Juridique et fiscal

Le gel des tarifs de santé jugé anticonstitutionnel par les fédérations d’assureurs

Publié le 30 janvier 2026 à 16h46

A l'issue de la réunion organisée ce-jour avec les ministres chargées de la Santé et des Comptes publics, la Mutualité Française, la Fédération des institutions paritaires de protection sociale, France assureurs et l'Unocam soulignent un climat de travail constructif. Elles tiennent à rappeler leur attachement à la responsabilité collective et à la sécurité juridique du système de protection sociale complémentaire.

Tout d'abord, les trois fédérations et l'Unocam ont rappelé aux ministres qu'elles étaient dans l'impossibilité de discuter avec eux des politiques tarifaires de leurs membres, afin de respecter le droit français et européen de la concurrence dont le non-respect expose le secteur à des sanctions financières très élevées.

Elles ont ensuite partagé avec les ministres leur analyse commune de la disposition inscrite dans la LFSS (loi de financement de la sécurité sociale) qui prévoit un gel tarifaire pour 2026 : cette disposition est très probablement anticonstitutionnelle. Elle porte en effet atteinte à la liberté d'entreprendre, à la liberté contractuelle et à la garantie des droits, principes protégés par la Constitution. Elle contrevient également au droit européen, notamment en matière de solvabilité.

Comme évoqué, sa mise en œuvre est également susceptible de générer des risques de non-conformité au droit de la concurrence.

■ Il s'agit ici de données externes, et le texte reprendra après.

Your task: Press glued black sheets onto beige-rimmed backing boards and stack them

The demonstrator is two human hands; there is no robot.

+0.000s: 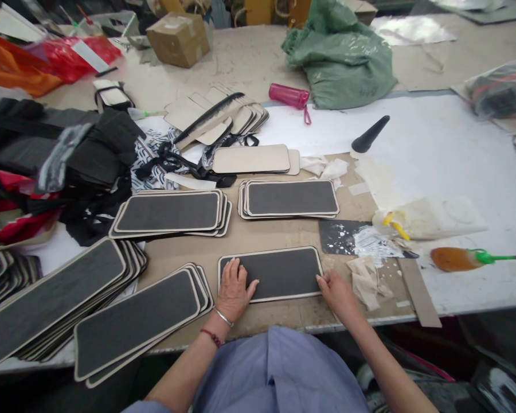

Enfin, les trois fédérations et l'Unocam ont démontré l'inapplicabilité de cette mesure, en pointant les nombreux conflits qu'elle soulève avec les normes prudentielles en vigueur, les obligations légales d'information des assurés sur l'évolution des tarifs et les négociations avec les partenaires sociaux.

Dans ces conditions, les trois fédérations et l'Unocam ont réaffirmé aux ministres qu'elles étaient contraintes d'examiner tous les recours juridiques à leur disposition et à celle de leurs membres pour faire constater l'inconstitutionnalité et l'inopérance de cette mesure.

Par ailleurs, les conséquences économiques de cette disposition de la LFSS seraient extrêmement lourdes. Les complémentaires santé sont soumises à des règles prudentielles européennes strictes qui leur interdisent d'être structurellement déficitaires.

Or la santé a forcément un coût : le gel des tarifs, combiné aux récentes décisions du Gouvernement d'augmenter d'1 Md€ la taxe sur les complémentaires santé et de transférer à leur charge de nouvelles dépenses, mettraient beaucoup d'entre elles en déficit, avec un risque réel de fragilisation pour certaines.

Finalement, c'est la santé de leurs assurés qui risque d'en souffrir.